TASK PROMPT
What lines of the material below include the string "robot"? Copy all of them.

INPUT DATA below:

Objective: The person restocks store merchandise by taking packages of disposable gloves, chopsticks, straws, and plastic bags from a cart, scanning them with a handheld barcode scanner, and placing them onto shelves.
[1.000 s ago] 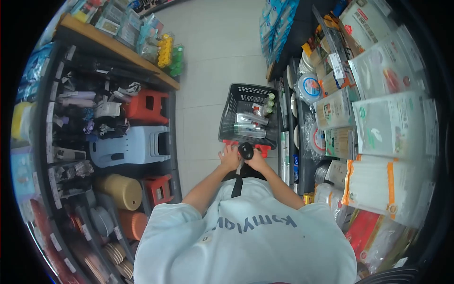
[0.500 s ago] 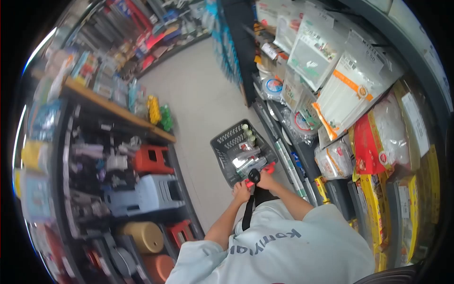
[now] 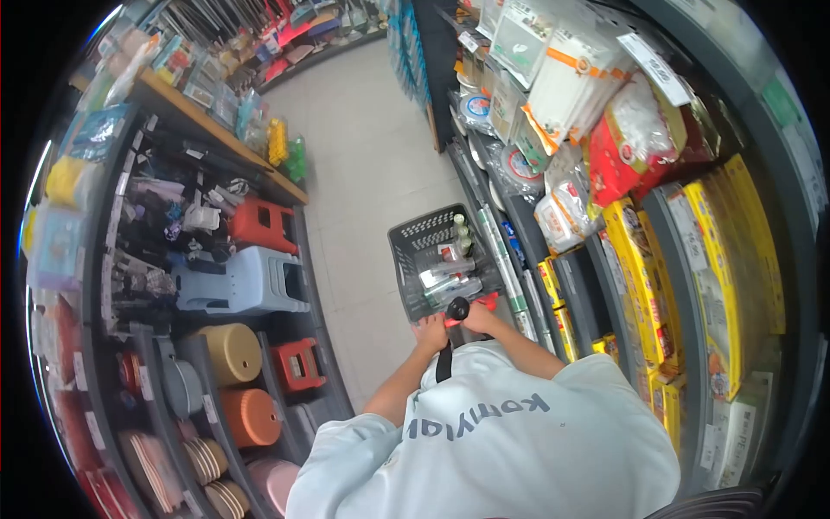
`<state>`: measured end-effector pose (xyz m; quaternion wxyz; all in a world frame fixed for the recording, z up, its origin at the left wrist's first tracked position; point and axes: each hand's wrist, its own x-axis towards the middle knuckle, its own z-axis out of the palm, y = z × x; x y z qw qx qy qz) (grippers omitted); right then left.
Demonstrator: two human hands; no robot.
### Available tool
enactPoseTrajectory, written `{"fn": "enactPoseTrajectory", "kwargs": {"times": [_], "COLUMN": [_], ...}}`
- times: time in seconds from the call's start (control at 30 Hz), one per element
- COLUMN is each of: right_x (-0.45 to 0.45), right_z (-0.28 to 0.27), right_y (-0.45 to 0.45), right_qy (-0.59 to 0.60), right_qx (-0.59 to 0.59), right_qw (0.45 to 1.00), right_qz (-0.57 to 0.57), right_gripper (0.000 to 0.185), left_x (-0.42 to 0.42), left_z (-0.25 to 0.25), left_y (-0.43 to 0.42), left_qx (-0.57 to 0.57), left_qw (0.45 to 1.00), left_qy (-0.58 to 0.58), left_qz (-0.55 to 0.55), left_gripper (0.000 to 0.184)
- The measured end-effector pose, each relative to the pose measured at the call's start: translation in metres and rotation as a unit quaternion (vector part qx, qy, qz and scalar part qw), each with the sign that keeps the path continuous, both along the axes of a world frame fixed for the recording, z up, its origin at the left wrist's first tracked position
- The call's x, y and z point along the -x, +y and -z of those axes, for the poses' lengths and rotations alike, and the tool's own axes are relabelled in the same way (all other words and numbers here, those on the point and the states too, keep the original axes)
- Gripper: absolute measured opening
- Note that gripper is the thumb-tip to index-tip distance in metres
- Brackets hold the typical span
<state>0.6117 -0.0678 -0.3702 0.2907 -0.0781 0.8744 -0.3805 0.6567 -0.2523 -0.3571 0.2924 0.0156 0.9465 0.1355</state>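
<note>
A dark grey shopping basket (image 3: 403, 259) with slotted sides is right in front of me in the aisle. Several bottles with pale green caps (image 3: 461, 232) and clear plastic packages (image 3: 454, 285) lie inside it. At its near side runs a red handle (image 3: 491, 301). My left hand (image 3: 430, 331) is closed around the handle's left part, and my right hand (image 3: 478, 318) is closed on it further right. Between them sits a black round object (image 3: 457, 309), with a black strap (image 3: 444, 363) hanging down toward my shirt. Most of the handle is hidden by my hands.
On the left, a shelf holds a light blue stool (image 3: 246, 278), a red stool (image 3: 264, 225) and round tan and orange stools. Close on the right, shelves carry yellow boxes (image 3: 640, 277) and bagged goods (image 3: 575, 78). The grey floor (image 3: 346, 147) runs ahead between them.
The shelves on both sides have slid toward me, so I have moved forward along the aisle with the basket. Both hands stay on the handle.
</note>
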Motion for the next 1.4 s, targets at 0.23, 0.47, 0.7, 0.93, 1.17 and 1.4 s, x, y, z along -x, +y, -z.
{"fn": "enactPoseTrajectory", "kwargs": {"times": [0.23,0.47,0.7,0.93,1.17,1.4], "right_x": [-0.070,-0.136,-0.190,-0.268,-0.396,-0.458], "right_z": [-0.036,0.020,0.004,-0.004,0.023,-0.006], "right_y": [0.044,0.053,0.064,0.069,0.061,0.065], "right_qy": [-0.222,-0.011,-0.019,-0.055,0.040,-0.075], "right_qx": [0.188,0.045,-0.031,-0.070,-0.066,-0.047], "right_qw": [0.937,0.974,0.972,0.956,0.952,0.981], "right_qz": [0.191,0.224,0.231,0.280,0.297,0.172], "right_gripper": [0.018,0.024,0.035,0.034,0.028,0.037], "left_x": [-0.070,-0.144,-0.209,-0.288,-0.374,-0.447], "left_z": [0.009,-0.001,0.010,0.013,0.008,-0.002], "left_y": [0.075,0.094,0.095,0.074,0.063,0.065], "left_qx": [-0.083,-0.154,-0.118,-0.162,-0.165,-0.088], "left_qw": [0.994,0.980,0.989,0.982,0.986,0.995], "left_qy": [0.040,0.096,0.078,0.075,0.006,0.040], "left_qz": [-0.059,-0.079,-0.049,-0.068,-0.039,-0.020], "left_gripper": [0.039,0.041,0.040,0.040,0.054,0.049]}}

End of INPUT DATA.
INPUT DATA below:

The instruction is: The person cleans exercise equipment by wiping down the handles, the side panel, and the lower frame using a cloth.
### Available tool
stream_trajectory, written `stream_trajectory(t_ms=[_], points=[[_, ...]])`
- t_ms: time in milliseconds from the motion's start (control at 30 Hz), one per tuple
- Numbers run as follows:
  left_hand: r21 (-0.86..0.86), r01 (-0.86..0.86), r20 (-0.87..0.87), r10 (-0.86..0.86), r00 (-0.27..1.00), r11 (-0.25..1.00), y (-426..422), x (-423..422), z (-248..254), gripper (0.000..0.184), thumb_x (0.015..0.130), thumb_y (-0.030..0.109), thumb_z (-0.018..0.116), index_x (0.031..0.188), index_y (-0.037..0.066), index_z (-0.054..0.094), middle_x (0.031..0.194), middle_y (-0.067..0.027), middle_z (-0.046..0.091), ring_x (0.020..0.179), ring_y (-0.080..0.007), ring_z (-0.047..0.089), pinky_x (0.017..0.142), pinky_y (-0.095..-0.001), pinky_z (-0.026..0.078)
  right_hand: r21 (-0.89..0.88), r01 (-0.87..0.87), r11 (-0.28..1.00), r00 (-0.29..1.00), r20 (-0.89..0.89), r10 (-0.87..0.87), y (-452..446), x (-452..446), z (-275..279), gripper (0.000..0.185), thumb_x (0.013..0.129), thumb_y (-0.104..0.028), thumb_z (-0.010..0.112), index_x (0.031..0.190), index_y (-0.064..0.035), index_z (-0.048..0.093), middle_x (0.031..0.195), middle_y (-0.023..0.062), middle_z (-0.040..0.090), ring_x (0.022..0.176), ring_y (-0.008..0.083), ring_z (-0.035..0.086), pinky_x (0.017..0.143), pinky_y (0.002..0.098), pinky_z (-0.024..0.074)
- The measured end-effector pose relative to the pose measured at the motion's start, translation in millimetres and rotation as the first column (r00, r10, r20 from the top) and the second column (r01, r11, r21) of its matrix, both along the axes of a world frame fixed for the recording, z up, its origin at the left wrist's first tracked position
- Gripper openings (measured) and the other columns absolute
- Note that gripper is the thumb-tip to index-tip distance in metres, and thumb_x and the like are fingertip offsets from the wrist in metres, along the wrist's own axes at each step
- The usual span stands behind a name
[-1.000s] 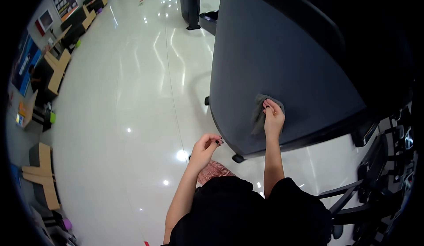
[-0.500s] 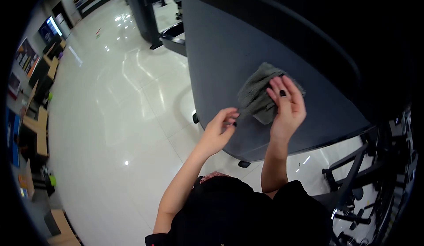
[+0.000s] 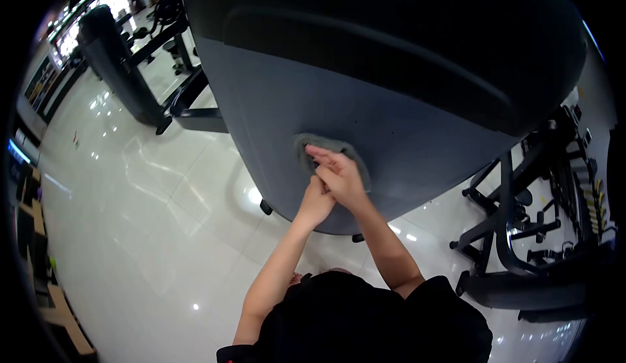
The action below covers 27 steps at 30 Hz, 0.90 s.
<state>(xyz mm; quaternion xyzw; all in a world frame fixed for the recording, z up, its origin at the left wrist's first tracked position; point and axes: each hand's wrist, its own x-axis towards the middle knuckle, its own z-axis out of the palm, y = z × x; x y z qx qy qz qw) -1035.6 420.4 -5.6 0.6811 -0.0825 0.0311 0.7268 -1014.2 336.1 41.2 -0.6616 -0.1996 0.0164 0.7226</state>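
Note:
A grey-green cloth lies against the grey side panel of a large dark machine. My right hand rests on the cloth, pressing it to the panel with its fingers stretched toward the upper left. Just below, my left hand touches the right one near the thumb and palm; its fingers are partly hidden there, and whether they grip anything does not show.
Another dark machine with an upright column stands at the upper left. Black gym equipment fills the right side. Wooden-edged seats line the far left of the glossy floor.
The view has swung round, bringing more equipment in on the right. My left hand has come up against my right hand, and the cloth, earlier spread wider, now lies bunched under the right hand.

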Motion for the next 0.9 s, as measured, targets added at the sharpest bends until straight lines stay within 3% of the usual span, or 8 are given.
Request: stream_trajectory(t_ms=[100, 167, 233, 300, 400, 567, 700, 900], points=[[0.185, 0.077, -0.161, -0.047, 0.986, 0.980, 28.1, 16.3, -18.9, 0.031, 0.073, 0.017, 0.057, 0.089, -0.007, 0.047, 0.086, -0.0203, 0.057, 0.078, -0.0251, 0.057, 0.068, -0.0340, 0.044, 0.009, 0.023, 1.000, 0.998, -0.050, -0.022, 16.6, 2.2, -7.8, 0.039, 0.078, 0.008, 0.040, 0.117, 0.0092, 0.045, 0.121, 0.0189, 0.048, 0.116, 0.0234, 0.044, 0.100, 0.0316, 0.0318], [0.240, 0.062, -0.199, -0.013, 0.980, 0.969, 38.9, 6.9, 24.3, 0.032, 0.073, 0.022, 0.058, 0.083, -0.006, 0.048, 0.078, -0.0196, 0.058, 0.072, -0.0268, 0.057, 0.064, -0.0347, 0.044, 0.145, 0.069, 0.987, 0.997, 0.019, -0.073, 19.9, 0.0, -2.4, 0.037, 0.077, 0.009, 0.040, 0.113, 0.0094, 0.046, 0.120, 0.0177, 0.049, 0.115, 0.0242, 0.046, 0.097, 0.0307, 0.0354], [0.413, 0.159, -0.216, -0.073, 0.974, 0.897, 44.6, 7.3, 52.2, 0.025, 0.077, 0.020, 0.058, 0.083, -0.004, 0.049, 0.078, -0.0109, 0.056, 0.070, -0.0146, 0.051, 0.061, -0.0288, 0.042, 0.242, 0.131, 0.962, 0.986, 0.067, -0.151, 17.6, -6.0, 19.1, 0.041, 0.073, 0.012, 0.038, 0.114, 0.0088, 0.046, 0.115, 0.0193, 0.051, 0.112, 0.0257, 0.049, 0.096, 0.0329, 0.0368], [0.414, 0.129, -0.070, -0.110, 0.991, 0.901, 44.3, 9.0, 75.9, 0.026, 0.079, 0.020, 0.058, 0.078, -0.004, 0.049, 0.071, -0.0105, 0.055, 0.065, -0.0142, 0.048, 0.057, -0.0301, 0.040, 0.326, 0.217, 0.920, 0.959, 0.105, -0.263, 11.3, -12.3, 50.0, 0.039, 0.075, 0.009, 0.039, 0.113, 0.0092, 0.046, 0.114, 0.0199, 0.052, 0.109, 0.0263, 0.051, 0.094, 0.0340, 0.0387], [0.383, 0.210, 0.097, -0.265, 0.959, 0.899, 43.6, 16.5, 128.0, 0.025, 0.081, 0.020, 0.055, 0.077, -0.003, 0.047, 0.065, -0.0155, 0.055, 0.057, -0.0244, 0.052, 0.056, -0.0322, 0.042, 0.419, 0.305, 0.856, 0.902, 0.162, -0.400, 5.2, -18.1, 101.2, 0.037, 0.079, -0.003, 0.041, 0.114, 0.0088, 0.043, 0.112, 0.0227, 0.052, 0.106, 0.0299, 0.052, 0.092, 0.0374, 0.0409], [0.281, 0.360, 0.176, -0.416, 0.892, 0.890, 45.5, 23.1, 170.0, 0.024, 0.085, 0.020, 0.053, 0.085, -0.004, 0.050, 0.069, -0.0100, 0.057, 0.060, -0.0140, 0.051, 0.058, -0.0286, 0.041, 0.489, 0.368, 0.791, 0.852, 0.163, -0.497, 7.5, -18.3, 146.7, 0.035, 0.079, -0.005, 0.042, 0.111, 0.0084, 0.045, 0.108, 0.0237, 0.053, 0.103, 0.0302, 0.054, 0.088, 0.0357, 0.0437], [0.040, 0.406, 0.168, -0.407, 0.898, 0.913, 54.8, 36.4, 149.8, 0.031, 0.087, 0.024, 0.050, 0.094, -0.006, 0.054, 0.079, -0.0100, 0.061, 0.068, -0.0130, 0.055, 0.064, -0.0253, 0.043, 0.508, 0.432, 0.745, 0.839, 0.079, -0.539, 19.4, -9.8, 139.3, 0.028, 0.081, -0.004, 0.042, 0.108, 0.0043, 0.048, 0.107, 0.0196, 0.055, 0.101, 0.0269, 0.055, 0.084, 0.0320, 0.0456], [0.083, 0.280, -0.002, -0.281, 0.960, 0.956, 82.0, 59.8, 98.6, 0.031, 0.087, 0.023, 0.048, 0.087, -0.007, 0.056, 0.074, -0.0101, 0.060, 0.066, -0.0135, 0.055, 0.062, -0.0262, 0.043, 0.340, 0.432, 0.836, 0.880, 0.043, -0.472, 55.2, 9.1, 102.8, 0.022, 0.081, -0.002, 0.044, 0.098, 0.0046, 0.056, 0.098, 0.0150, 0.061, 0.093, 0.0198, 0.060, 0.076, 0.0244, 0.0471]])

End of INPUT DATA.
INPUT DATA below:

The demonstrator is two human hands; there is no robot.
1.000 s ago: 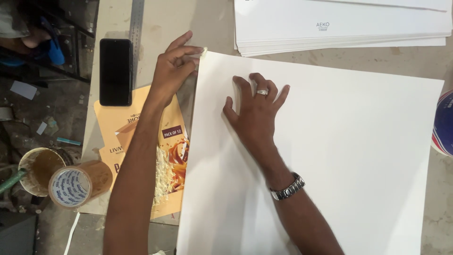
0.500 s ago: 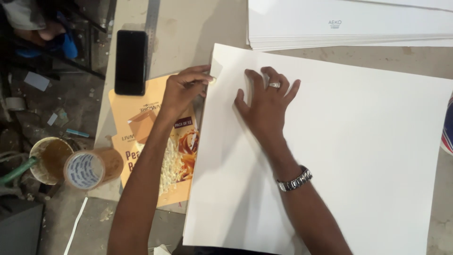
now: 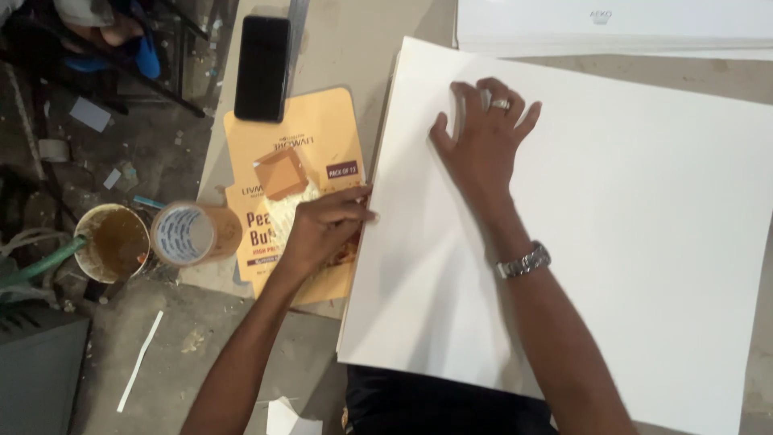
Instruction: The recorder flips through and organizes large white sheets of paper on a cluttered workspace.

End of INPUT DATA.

SOLVED EXERCISE
Demonstrator: two human hands; no robot.
The demonstrator is two human hands; there is no robot.

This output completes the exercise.